Партнерка на США и Канаду по недвижимости, выплаты в крипто
- 30% recurring commission
- Выплаты в USDT
- Вывод каждую неделю
- Комиссия до 5 лет за каждого referral
575.224.22
К ВОПРОСУ ОПРЕДЕЛЕНИЯ МУТАЦИИ V617F В ГЕНЕ ЯНУС-КИНАЗЫ - 2
Е. Е. Ануфриева
Сибирский федеральный университет, г. Красноярск
Красноярский филиал гематологического научного центра
Минздрава России
Хронические миелопролиферативные заболевания (ХМПЗ) – группа клональных гематологических болезней, в основе патогенеза которых лежит опухолевая трансформациия с последующей пролиферацией миелоидных клеток, длительно сохраняющих способность к дифференцировке. В 2005 году была открыта точечная соматическая мутация (Jak2V617F) в гене Янус-киназы-2 (Jak2), которая ведет к постоянной активация Jak2, вне зависимости от связывания цитокинового рецептора со своим лигандом.
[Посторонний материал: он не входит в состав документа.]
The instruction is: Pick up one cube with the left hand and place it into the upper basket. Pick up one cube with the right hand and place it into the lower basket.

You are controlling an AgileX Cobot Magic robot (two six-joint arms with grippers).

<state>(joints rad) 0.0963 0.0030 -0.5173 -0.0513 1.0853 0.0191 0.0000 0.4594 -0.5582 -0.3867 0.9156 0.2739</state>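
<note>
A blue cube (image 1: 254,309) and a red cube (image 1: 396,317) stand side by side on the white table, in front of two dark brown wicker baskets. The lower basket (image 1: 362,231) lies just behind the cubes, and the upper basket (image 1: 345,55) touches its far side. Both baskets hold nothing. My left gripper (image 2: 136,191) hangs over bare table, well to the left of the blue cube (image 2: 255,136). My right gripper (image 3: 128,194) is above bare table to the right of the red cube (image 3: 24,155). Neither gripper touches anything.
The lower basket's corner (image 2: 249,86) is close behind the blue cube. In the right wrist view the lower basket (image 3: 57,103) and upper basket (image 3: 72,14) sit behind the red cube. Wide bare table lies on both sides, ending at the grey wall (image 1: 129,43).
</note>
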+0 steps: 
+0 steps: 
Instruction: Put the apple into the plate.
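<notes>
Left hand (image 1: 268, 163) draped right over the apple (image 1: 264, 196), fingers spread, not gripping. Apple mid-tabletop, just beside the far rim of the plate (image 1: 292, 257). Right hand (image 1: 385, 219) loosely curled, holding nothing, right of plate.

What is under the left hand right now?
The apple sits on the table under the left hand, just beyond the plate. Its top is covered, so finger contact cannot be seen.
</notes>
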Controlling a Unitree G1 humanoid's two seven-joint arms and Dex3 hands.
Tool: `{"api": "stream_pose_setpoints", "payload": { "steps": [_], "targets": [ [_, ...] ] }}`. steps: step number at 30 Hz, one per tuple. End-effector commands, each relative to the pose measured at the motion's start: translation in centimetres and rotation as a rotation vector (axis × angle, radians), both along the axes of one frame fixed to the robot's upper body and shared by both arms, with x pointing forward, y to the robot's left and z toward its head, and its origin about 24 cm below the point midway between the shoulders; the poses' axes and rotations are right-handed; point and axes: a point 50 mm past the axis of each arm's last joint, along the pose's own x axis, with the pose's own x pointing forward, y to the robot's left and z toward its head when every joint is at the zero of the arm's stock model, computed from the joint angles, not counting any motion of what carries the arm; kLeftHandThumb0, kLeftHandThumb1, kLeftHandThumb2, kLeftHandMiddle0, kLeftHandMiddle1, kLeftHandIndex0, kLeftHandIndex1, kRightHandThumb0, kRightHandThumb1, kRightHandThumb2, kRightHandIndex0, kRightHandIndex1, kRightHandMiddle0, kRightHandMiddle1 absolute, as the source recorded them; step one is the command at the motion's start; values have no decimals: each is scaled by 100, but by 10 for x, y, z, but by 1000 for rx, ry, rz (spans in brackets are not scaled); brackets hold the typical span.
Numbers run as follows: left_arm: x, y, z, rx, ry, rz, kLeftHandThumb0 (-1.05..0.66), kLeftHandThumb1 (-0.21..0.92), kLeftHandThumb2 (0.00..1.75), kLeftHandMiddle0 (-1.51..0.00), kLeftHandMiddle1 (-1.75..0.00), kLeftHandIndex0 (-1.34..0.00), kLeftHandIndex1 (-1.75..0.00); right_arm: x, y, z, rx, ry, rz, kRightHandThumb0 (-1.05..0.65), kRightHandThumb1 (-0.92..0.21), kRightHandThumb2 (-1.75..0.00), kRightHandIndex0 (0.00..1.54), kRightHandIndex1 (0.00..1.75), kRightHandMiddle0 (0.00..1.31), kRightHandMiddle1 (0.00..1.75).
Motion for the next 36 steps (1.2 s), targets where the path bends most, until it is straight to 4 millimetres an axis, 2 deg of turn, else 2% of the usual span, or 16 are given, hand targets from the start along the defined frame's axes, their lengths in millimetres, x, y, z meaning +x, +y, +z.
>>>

Определение данной мутации имеет решающее значение для диагностики и мониторинга терапии полицитемии, эссенциальной тромбоцитемии и первичного миелофиброза. Jak2 V617F мутационный статус и его аллельная нагрузка коррелируют с клинико-гематологической картиной больных эссенциальной тромбоцитемией. У лиц, позитивных по данному маркеру, наблюдается более высокий уровень нейтрофилов, большая скорость тромбообразования и риск возникновения миелофиброза. В связи с этим актуально определять данную мутацию не только качественными, но и количественными методами.
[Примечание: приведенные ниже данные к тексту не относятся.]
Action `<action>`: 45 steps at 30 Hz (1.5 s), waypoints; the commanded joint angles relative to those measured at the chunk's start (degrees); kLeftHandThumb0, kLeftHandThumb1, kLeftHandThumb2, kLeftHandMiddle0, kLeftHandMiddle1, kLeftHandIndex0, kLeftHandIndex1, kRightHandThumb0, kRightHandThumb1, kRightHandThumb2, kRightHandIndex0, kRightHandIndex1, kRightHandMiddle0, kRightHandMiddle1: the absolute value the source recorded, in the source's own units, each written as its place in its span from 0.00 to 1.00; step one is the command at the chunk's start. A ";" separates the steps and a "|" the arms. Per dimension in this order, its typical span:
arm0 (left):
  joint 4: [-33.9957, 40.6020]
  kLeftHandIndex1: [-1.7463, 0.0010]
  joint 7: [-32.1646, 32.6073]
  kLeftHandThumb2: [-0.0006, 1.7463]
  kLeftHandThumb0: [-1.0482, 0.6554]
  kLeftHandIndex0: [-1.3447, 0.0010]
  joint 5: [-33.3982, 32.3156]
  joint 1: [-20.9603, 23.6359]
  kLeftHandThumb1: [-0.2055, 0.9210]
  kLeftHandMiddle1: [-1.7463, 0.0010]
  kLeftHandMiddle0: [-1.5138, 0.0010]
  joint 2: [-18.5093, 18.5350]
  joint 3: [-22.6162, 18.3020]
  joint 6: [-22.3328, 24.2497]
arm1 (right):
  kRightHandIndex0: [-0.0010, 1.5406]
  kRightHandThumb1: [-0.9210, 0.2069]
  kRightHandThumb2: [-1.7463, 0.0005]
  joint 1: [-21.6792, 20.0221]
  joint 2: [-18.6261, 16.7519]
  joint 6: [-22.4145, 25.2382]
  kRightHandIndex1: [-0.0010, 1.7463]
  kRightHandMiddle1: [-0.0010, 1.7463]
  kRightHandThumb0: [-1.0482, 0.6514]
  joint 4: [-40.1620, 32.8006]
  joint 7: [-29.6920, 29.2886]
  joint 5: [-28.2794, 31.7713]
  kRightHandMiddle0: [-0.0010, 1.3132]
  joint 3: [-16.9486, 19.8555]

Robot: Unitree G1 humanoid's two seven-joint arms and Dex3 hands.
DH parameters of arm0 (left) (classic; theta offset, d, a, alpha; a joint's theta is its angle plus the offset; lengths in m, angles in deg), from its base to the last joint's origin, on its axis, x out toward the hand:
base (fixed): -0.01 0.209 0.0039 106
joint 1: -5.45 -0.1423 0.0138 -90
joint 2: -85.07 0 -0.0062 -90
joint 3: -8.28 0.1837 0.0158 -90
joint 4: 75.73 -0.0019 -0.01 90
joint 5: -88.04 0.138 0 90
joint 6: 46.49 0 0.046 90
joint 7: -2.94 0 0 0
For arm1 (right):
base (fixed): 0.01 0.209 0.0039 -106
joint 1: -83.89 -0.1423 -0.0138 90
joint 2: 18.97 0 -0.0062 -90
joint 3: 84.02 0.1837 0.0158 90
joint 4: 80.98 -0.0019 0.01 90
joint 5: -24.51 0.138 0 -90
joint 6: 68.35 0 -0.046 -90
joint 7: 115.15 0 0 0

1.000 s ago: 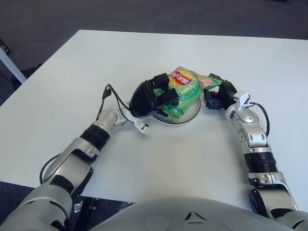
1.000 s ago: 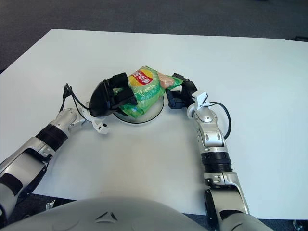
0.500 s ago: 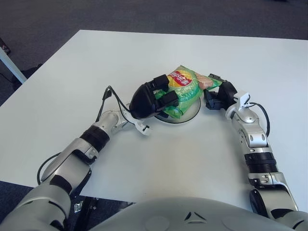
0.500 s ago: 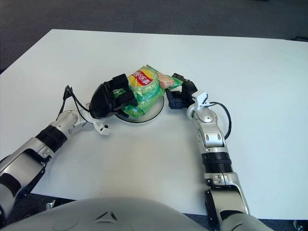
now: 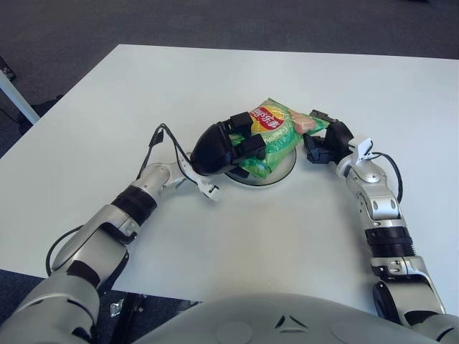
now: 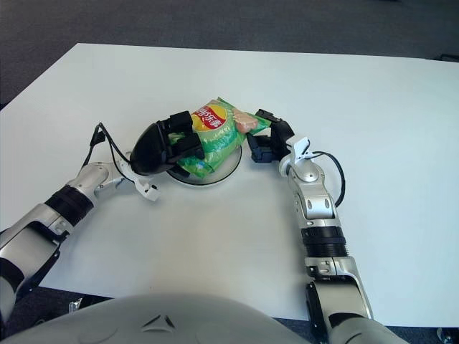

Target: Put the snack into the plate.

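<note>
A green snack bag with a red logo lies tilted over a round white plate in the middle of the white table. My left hand is at the bag's left side, its black fingers curled around that edge. My right hand is at the bag's right end, fingers closed on its corner. Most of the plate is hidden under the bag and my left hand.
The white table stretches wide on all sides of the plate. Its front edge is close to my body and dark carpet lies beyond the far edge. A black cable loops off my left wrist.
My left hand and forearm have shifted slightly left and back with the bag's left side. The bag has barely moved over the plate. The right hand has stayed still.
</note>
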 commanded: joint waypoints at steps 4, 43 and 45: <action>3.43 0.00 -17.24 0.81 0.38 0.53 -9.47 -1.85 0.39 0.00 0.26 3.67 -1.93 -1.85 | 0.82 0.47 0.30 2.53 0.92 3.46 1.00 1.00 0.35 3.21 0.76 -1.33 0.43 -0.34; 24.82 0.06 -63.16 0.41 0.39 0.70 -44.64 -16.32 0.81 0.00 0.37 1.81 -16.10 13.30 | 0.77 0.45 0.31 -7.95 -1.66 25.08 1.00 1.00 0.35 11.23 -5.55 31.92 0.41 32.04; 24.73 0.07 -62.92 0.41 0.39 0.69 -43.97 -16.49 0.81 0.00 0.37 1.25 -16.59 13.09 | 0.78 0.46 0.30 -9.44 -2.19 26.32 1.00 1.00 0.35 14.09 -7.13 36.27 0.42 36.20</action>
Целью работы явилось сопоставление результатов тестирования проб коммерческим набором для полимеразной цепной реакции (ПЦР) с детекцией в режиме реального времени с данными определения аллельной нагрузки методом пиросеквенирования. Нами было проанализировано 116 проб крови пациентов с подозрением на ХМПЗ. В качестве объекта исследования использовалась геномная ДНК, выделенная из лейкоцитов цельной крови реагентами «ДНК-экспресс-кровь» (НПФ Литех) и «ДНК – сорб - В» (Амплисенс).
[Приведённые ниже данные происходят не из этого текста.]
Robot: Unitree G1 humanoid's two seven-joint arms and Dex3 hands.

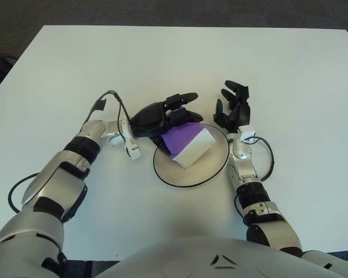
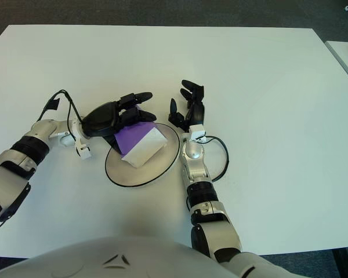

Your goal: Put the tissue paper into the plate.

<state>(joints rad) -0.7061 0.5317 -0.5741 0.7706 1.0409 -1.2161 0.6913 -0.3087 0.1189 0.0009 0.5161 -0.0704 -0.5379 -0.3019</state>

При проведении определения мутации методом полимеразной цепной реакции (ПЦР) с качественной детекцией продуктов амплификации в режиме реального времени с набором «SNP-экспресс-РВ» (НПФ Литех) на амплификаторе iCycler iQ5 (BioRad) мы столкнулись с проблемой правильной интерпретации результатов. Разработчики предлагают схему интерпретации анализа соматической мутации аналогичную для наследственных мутаций, присутствующих во всех клетках. В соответствии с инструкцией, с образцом выделенной ДНК параллельно проводятся две реакции амплификации – с двумя парами аллель-специфичных праймеров. Анализ осуществляется по кривым накопления фонового сигнала от каждого образца в каждом из задействованных каналов. Для гетерозиготного образца с наследственной мутацией разница циклов выхода кривых накопления флуоресцентного продукта с нормальным и мутантным вариантом должна быть меньше, либо равна 1,5. При анализе соматической мутации мы столкнулись с примерами, когда разница циклов составляла 1,68; 1,88; 2,2. В 36 образцах после ПЦР, прошедших как «гетерозиготы» и «гомозиготы» по мутантному аллелю, а так же с разницей в циклах от 1,68 до 4, мы количественно определяли мутацию V617F методом пиросеквенирования с применением системы генетического анализа серии PyroMark «АмплиСенс Пироскрин» на приборе пиросеквенатор PyroMarkТМ Q24 (Qiagen). Оценивалась зависимость разницы между циклами выхода кривых флуоресценции и аллельной нагрузкой. Из цикла выхода мутантного аллеля вычитали цикл выхода нормального, таким образом, для «гомозиготных» образцов по мутантному аллелю разница циклов была отрицательной.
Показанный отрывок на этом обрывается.